Under Obamacare, more people may be insured than ever, but that doesn't mean health care is costing any less – not to taxpayers nor to their pocketbooks.

This year for the first time, spending on medical costs per person is set to exceed $10,000, a government analysis published Wednesday in the journal Health Affairs shows. This represents the total everyone is paying into the health care system, including patients, the government and private health insurance.

And projections show this total will only increase. By 2025, each person's medical care in this country will cost roughly $16,000 a year.

SEE ALSO: Donald Trump sues former campaign aide for $10 million

This is occurring in part because the baby boom generation will continue to age into Medicare. By 2025, one in five Americans will be covered by Medicare, and its costs will reach $18,000 per enrollee per year. Spending will be higher in part because this group is more likely to need and use medicines and medical care.

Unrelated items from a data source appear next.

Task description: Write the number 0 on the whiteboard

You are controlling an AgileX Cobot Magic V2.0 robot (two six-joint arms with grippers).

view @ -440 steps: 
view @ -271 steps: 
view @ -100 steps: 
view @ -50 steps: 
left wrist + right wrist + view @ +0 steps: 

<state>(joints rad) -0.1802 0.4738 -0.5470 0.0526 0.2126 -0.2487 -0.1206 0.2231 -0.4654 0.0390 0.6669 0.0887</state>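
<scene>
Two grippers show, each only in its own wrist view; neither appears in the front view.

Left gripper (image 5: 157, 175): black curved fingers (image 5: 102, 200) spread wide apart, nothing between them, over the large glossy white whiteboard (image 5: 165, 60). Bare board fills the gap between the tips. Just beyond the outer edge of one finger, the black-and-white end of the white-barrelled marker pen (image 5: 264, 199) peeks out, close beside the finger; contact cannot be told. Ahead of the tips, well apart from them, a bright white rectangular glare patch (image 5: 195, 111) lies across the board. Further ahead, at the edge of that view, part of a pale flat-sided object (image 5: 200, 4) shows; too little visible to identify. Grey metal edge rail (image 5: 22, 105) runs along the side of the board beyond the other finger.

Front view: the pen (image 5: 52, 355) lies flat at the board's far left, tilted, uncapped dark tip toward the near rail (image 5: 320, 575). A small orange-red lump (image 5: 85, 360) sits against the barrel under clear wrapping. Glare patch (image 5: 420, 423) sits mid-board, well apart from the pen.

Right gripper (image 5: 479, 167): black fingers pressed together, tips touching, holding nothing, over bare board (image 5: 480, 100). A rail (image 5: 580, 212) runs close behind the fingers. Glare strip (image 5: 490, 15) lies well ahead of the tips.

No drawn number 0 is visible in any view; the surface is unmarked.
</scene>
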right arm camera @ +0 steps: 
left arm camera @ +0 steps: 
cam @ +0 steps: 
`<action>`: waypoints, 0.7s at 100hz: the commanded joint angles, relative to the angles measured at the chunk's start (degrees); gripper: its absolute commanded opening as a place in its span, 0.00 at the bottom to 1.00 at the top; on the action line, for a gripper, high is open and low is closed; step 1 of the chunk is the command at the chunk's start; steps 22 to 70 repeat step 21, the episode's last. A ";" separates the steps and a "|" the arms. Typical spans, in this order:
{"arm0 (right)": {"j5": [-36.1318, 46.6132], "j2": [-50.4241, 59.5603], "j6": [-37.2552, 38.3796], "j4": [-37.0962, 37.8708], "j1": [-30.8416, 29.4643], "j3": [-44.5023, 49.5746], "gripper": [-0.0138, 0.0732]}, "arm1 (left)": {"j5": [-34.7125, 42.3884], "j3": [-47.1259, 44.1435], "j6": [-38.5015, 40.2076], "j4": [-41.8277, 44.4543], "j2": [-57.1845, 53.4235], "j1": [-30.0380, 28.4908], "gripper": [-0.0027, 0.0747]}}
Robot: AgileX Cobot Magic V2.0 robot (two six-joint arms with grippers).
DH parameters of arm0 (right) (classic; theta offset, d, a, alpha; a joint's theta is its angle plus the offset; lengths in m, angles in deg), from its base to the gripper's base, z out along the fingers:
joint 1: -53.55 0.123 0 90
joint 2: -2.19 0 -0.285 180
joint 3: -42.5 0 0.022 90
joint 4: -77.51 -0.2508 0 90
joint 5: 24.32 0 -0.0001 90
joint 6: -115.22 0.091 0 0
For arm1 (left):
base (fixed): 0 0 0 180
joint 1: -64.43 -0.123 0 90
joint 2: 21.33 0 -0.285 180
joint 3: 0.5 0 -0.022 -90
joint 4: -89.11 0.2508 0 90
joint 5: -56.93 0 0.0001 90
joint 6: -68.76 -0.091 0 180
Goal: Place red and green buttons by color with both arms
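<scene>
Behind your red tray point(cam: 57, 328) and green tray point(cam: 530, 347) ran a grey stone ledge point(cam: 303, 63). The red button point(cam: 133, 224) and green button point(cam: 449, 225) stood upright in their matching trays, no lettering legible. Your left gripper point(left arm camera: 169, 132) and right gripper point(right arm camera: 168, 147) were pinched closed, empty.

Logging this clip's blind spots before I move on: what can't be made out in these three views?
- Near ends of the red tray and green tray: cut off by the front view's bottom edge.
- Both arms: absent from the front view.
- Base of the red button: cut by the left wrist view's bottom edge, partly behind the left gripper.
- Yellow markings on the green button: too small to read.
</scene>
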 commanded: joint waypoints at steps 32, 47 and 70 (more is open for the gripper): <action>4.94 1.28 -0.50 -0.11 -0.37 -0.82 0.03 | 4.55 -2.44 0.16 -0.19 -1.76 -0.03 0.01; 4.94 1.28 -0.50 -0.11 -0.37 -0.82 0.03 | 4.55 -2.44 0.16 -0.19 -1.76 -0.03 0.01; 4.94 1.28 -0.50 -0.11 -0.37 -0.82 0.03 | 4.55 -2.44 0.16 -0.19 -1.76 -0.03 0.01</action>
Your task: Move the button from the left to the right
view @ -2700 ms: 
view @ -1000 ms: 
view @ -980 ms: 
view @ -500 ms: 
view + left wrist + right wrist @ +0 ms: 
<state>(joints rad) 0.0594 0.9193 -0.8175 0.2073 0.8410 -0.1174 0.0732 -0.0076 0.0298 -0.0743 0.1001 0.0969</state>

But spending will also increase because of the economic recovery. As people begin to have more disposable income, they will have more money to spend on everything, including health care.

The share patients will pay for their care will increase. Out-of-pocket costs this year will hit $350.1 billion, and are expected to rise to $555.8 billion during the next decade. Part of this is occurring because employers are increasingly shifting medical costs to employees, often through high deductible plans.

"We're anticipating cost-sharing will continue to increase, but we don't say what form that will take," Sean Keehan, an economist in the office of the actuary at the Centers for Medicare and Medicaid Services, said in a call with reporters Wednesday. "We do anticipate employers will continue to shift costs onto their employees."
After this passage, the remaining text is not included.